Ir a donde otros no llegan es uno de los criterios que Ignacio de Loyola señala en las Constituciones de la Compañía para elegir la misión de los jesuitas. Desde el año 1980 el entonces Superior General, Pedro Arrupe SJ, fundó el Servicio Jesuita a los Refugiados (SJR), un proyecto para atender a las personas que se ven obligadas a dejar sus hogares en busca de una vida digna. Desde entonces el drama de la movilidad humana no ha dejado de aumentar.

Ese drama es el que este fin de semana se va a visibilizar en el puerto de Valencia para dejar en evidencia la hipocresía de una Europa rica que prefiere mirar hacia otro lado, mientras que miles de seres humanos se juegan la vida a diario en busca de un futuro mejor. Una tragedia que nos toca a todos porque, al fin y a la postre, ¿quién está libre de ser un eventual en este planeta llamado tierra? Que nos ha tocado nacer, vivir y morir en un determinado lugar por fuerza del destino y que, no por ello, estamos más cargados de razones para disfrutar de mejores recursos y posibilidades que otros seres humanos.

Ir a donde a otros no llegan es lo que han hecho estos últimos meses activistas de Convivir Sin Racismo, que han acudido regularmente al Centro de Internamiento de Extranjeros (CIE) de Sangonera la Verde, a escasos kilómetros de la Glorieta y la Gran Vía murcianas. Con sus visitas se han empapado de la realidad de estos “centros de sufrimiento y espacios de opacidad e impunidad policial”, como los califica el Informe de 2017 “Sufrimiento inútil: los nuevos lazaretos” del Servicio Jesuita a Migrantes (SJM). Los CIE son eso, los nuevos lazaretos o antiguos hospitales en los que se aislaba a los infecciosos. Y allí han compartido miedos y esperanzas con quienes los ocupan.
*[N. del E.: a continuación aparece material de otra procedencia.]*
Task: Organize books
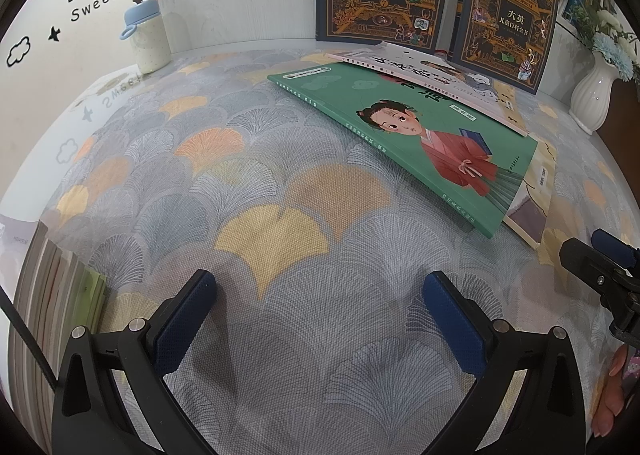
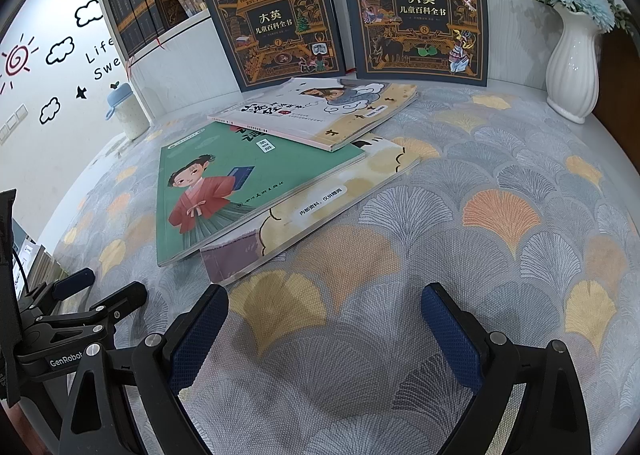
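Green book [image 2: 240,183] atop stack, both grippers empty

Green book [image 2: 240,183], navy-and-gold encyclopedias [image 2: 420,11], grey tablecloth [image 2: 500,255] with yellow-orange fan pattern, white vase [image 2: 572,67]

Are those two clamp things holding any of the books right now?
No, nothing is held. The left tool and the right tool both stand open over bare tablecloth, short of the green book.

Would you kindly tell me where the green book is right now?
The green book lies flat on the table, left of centre in the right wrist view, overlapping a cream book beneath it, with a white book resting on its far corner.
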The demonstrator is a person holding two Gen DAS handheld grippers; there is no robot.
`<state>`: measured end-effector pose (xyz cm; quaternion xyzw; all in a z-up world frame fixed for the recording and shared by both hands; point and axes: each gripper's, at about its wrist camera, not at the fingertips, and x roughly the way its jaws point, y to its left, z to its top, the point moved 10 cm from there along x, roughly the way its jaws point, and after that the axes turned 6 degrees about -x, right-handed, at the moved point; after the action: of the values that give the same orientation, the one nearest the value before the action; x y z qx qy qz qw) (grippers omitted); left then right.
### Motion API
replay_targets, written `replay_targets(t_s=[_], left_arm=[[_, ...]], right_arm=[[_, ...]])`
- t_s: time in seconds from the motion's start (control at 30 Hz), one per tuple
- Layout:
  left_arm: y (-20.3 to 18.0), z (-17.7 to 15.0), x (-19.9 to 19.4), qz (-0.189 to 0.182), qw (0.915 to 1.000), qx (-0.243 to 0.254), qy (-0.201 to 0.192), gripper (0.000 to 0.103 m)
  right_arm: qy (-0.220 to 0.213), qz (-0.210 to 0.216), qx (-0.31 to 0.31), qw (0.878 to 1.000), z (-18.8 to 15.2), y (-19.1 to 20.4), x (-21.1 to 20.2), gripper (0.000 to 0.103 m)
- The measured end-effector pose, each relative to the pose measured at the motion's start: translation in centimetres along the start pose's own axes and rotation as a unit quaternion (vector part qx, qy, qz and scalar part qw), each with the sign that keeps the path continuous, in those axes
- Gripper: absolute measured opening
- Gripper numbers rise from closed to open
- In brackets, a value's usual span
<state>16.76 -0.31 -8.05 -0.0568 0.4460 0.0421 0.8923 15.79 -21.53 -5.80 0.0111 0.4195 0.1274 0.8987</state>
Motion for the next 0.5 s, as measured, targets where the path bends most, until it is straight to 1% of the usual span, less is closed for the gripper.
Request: replay_targets(t_s=[0.5], left_arm=[[0.02,-0.02,-0.01,0.0,1.0,0.0,0.0,0.103]], right_arm=[[0.001,-0.001,-0.002,1.0,0.08,-0.03,0.14,0.097]])
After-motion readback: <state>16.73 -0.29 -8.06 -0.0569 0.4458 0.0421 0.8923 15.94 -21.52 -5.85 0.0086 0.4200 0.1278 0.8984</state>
Del millar de personas migrantes procedentes de 42 países que pasaron por el CIE de Sangonera la Verde menos de la mitad fueron enviadas finalmente a sus países de origen. Así pues, en 2017 un total de 548 personas recluidas tuvieron que ser puestas en libertad ante la imposibilidad de ejecutar la orden de expulsión, colocándolas en algún recurso de acogida de alguna organización no gubernamental o, en muchos casos, directamente en la calle. Póngase el lector en su lugar: en una ciudad desconocida, sin más medios que un billete de autobús para llegar al centro y buscar un comedor social donde poder alimentarse o un lugar donde dormir (en el mejor de los casos, un albergue), y la mayoría en un jardín o casa abandonada.

El drama de los desplazados, de los refugiados, de las personas migrantes es solo uno a efectos de cómo nos situamos ante el mismo. Por eso es tan deleznable el racismo, la xenofobia, el odio al otro no por el color de su piel sino por el contenido de su bolsillo. Tan repudiable y condenable es el rechazo al extranjero que pregonan desde hace tiempo gobernantes de Hungría, Polonia o, más recientemente, Italia, sin ir más lejos, como la actitud de aquellos que de una manera más taimada han recortado derechos en España (con limitaciones al uso de los recursos sanitarios) o los que advierten del mal llamado ‘efecto llamada’ y cuestionan la acogida a los rescatados del Aquarius que llegan este domingo a una de las capitales de la Gürtel, de la Fórmula 1 y de la política entendida como expresión de la corrupción más sucia y repelente. Sin bajar la guardia, hay motivos para la esperanza.